Bug 808137

Summary: condor_startd reconfig from partitionable slots to static slots crashes if job is running
Product: Red Hat Enterprise MRG Reporter: Matthew Farrellee <matt>
Component: condorAssignee: grid-maint-list <grid-maint-list>
Status: CLOSED WONTFIX QA Contact: MRG Quality Engineering <mrgqe-bugs>
Severity: low Docs Contact:
Priority: low    
Version: 1.3CC: matt, tstclair
Target Milestone: ---   
Target Release: ---   
Hardware: All   
OS: All   
Whiteboard:
Fixed In Version: Doc Type: Bug Fix
Doc Text:
Story Points: ---
Clone Of: Environment:
Last Closed: 2016-05-26 19:57:30 UTC Type: ---
Regression: --- Mount Type: ---
Documentation: --- CRM:
Verified Versions: Category: ---
oVirt Team: --- RHEL 7.3 requirements from Atomic Host:
Cloudforms Team: --- Target Upstream Version:
Embargoed:

Description Matthew Farrellee 2012-03-29 17:05:16 UTC
Description of problem:

The condor_startd allows a reconfig to change its slot configuration. If a job is running during that reconfiguration, the startd will crash.
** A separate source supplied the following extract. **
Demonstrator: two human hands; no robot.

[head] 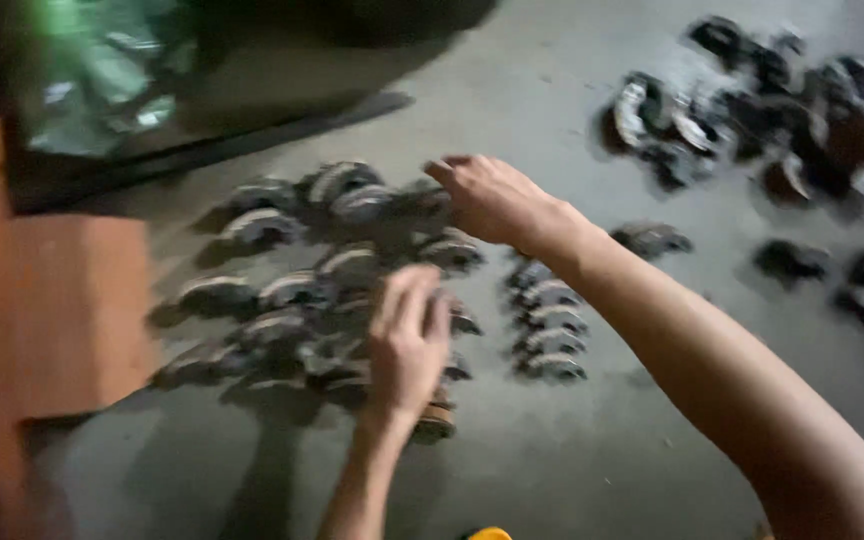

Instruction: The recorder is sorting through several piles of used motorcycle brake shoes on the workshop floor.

Version-Release number of selected component (if applicable):

Likely all, definitely 7.6.7-0.8.


How reproducible:

100%


Steps to Reproduce:
0. Enable partitionable slots

 SLOT_TYPE_1=cpus=100%
 NUM_SLOTS=1
 NUM_SLOTS_TYPE_1 = 1
 SLOT_TYPE_1_PARTITIONABLE=true

1. service condor start

2. echo 'cmd=/bin/sleep\nargs=1d\nqueue' | condor_submit

3. Wait for job to start running

4. Disable partitionable slots

 #SLOT_TYPE_1=cpus=100%
 #NUM_SLOTS=1
 #NUM_SLOTS_TYPE_1 = 1
 #SLOT_TYPE_1_PARTITIONABLE=true

5. condor_reconfig


Actual results:

In MasterLog -

 The STARTD (pid 10060) died due to signal 11 (Segmentation fault)

In StartLog -

 Stack dump for process 10060 at timestamp 1333040167 (10 frames)
 condor_startd(dprintf_dump_stack+0x63)[0x532f93]
 condor_startd(linux_sig_coredump(int)+0x40)[0x4aeeb0]
 /lib64/libpthread.so.0[0x376300f4a0]
 condor_startd(ResMgr::reconfig_resources()+0x1fb)[0x4830eb]
 condor_startd(main_config()+0x17)[0x470437]
 condor_startd(handle_dc_sighup(Service*, int)+0x1a)[0x4b110a]
 condor_startd(DaemonCore::Driver()+0x231)[0x4a2e91]
 condor_startd(main+0x10fb)[0x4b08ab]
 /lib64/libc.so.6(__libc_start_main+0xfd)[0x3762c1ec5d]
 condor_startd[0x469b99]


Expected results:

No crash.

Comment 2 Anne-Louise Tangring 2016-05-26 19:57:30 UTC
MRG-Grid is in maintenance and only customer escalations will be considered. This issue can be reopened if a customer escalation associated with it occurs.